As I’ve been thinking back on this time together, as well as recalling the happy memories, I’ve noticed some things I’ve learnt from these boys that I want to bring back to my every day life.
Kids are sponges. They’re not afraid to admit they don’t know something or to ask someone else for help finding an answer.
What’s more, there’s no goal to their questions other than to follow the thread of what interests them in that moment. No striving or purpose other than to learn.
I had one of those serendipitous moments earlier today when what I’ve been writing about here was reflected back at me in an interview I was reading (which I found, ironically, by giving myself space to embrace my curiosity and follow the links at the end of another article):
I think part of the sadness of growing into an adult is that you become trained to spend less time distracted by things*. And what I try to do is re-access that ability to be interested in things, and then to not ask myself why I’m interested in them, but simply to explore them and trust that the reason will eventually become clear to me.
I do consider myself to be a curious person, but too often I think I put restrictions on myself, and stop exploring things when it’s not immediately clear what, if any, benefit will come from it. I think I need to focus a little less on the outcome and enjoy the journey.
*There’s more to follow on distraction; I think there’s a distinction between different types of distraction, some good as in this case, and some not so good as you’ll see later on.
We played a lot of games over the week. Some we knew, some we didn’t. Some were easy to understand for all, others were a bit more complicated. What I observed my nephews doing when they didn’t know how to play a game, or didn’t like the rules they’d been shown, was that they made up their own.
When I relate this back to my life, and in particular my business, I think about how often I stress the importance of finding out what works for you, particularly in the context of approaches to productivity. I want to expand this thinking to so many more things in my working life.
I’ve been struggling lately with working out an approach for marketing my services. There’s no end to the recommendations for how to present your offer and sell your services that just make me cringe. I’ve tried to do embrace them and add my own twist to make it more palatable but that’s just not working. Perhaps it’s time to stop looking over the fence at what other people are doing and instead to establish my own set of rules in this area.
Something I’d noticed before I went away that was highlighted during my time with the kids is that I’m really out of the habit of spending 2-3 hours on a single thing without getting distracted.
I’ve definitely made the assumption that kids have short attention spans. But that’s not what I observed with these kids. The eldest can happily spend a couple of hours with his head in a book. They will all play with LEGO for as long as they’re allowed. And if they start a drawing, they’ll continue until they’re happy with their picture (through many revisions) and it is fully coloured in.
What did they have to distract them? Nothing! Mostly their reason for stopping was an adult making demands on their time — to go somewhere, to eat, or to remind them to go to the loo!

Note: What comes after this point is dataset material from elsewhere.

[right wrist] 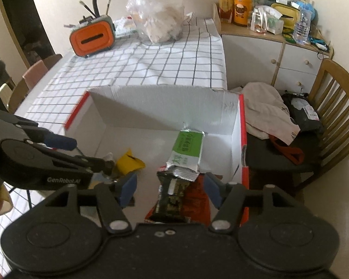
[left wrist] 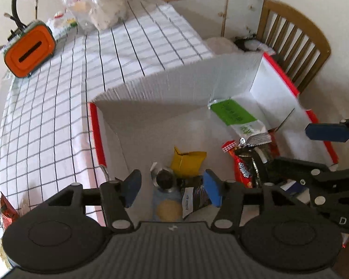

The difference for me is that I allow myself to get distracted by things I think might be happening without me. Not so this week. I spent relatively no time on my phone. The world kept turning. Nobody missed me. And I didn’t miss anything. Or if I did, it’s not important enough to have had an impact. This made me realise that I don’t need it like I think I do. I don’t need to have it by my side, just in case. I can leave it somewhere else or turn it off for large chunks of the day. See also: email, Slack, social media.
From these lessons I’ve come up with a new approach in each area that I’m challenging myself to implement over the next couple of months.
Curiosity: Allow myself space to explore a topic without any expectation of what may come from it.
Rules: Clarify what I want to do and how I want to do it. Don’t look at what others are doing. Make the rules/plan. Follow the rules/plan.
Distractions: Check email and social twice a day (late morning and early evening), respond to anything urgent in the moment and schedule time to do any other resulting tasks.
Is there anything you recognise, or relate to, in these lessons? What different approaches might you experiment with in each area?